Выбрать главу
* * *

18 марта 1942 г.

Вчера сумел написать до сих пор; совершенно неожиданно пришлось оборвать письмо и даже не удалось до конца изложить свою мысль, но, видимо, она не была и такой уж блестящей, чтобы считать, что тем самым погибло нечто невозместимое, — ах, пруссаки! Именно на этом я вчера прервался; они есть и останутся огромной, глубокой и трудно постижимой болью всей моей жизни. Самое ужасное заключается, видимо, в том, что в принципе они иногда даже правы; но во всем, что касается человека, они ошибаются — о нет, беру свои слова назад, — они вообще во всем не правы; эпиграфом к одной из глав романа «Кровь бедняка» является следующая строка: «Унтер-офицер, ты прав. Народная песня».
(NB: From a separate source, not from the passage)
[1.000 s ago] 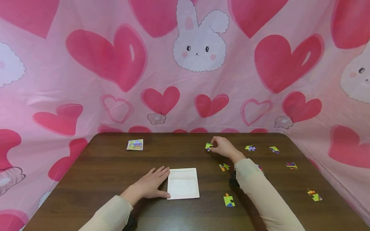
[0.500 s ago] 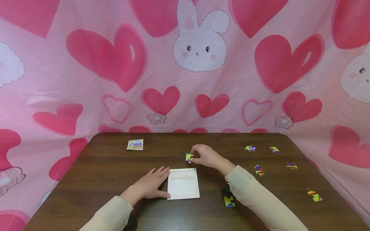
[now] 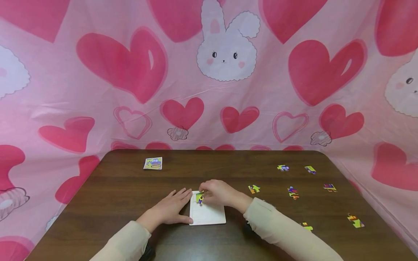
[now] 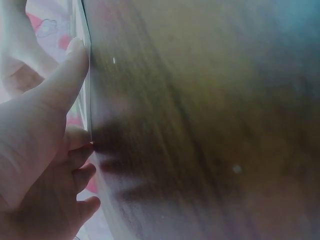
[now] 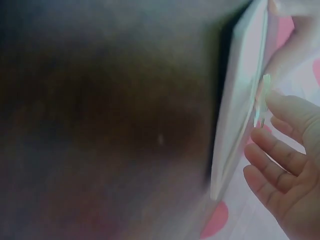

Эта краткая сентенция потрясла меня уже тогда, когда я еще не носил военную форму. Теперь я ношу ее более трех лет, подумать только — три года! Это 1095 дней, а каждый день — это серая неутешная вечность, а ночи, все как одна, мрачные и смрадные, твои товарищи охают в своих постелях и стонут, а кое-кто даже громко разговаривает во сне. Все это — следствие безумной жизни казармы. А дни! Пробуждение напоминает скорее кошмар: тебя внезапно вырывают из мира грез — а сон, какой бы он ни был, лучше и прекраснее действительности, — вырывают из удушливой атмосферы, которую создают почти двадцать мужчин, они ворочаются в своих грязных кроватях по восьми часов кряду при затемненных окнах, в которых законопачены даже щели, и энергично дышат; просыпаешься от пронзительного свистка, сопровождаемого зверским рыком, таким рыком, который будто старается свалить всю вину за эту войну на бедных поросят, что валяются, притихшие, в своих кроватях; вот так весь день напролет заполнен рыканием и свистками, а в промежутках между ними слышишь набившие оскомину однообразные разговоры твоих товарищей. Ах, три года, три года и один месяц — тысяча сто двадцать пять дней — и почти все до одного в казарме! Действительно невыносимо — болеть здесь, не важно, какой болезнью, но все же я благодарен и рад, хочу надеяться и верить, что нам помогут…

* * *

Кёльн, 2 апреля 1942 г.

[…]

На часах ровно половина пятого утра, за окном светло, почти как днем; мягкая, ветреная весенняя ночь, по небу мчатся облака, и, наводя ужас, завывает ветер; мне порою зябко в этой большой пустой комнате с огромной печкой, которую мы до отказа набиваем угольными брикетами. Через каждые полчаса я выхожу во двор, чтобы посмотреть, не снес ли кто-нибудь бараки, не подпалил ли их, и тогда я вижу пронзительно яркий и ясный лик луны и гряды белых облаков, наплывающих на нее; на меня налетает ветер и пытается закружить, как юлу; я спокойно попыхиваю трубкой и внимательно разглядываю свою бесформенную тень; из всех бессмысленных караулов, которые мне доводилось нести, этот был самым бессмысленным.

В комнате стоят восемнадцать кроватей, но один из троих наших храпунов пренебрег соломенным тюфяком и теперь растянулся во весь рост на столе; моя писчая бумага находится ровно в пяти сантиметрах от его башмаков, но он лежит спокойно и почти неподвижно, и поэтому не стоит опасаться, что он вдруг неожиданно повернется и испачкает ее. Может, он боится вшей и потому отказывается от тюфяка; вчера мы устроили настоящую облаву на этих тварей, у одного из нас нашли аж целых шесть штук; я тут же стащил с себя рубашку, но, слава Богу, пока эти зверушки не утруждают меня своим присутствием.

Когда на несколько минут ветер замолкает, до меня доносится шуршание мышей, для которых такие пустые помещения — настоящий рай. Временами какая-нибудь из них прошмыгнет с кусочком бумаги во рту, и тогда мне приходит на память одна история о мышах, которые построили себе гнездо из стомарковой купюры. Пройдет еще полчаса… и я смогу лечь спать, опять спать…

Мои руки ужасно грязные, вечно эта противная липкая грязь, откуда только она берется; мое заспанное лицо тоже грязное, я устал, устал и не знаю, когда же кончится война со всеми ее ужасами, мракобесием и бесконечной тупостью. Я чувствую, как никнет моя фантазия и постепенно идут на убыль силы, а мое напряжение растворяется в обыденных и повседневных мучениях и заботах пехоты; моя юность продана, она закончилась, по-настоящему так и не начавшись, а вокруг все такое серое и безутешное.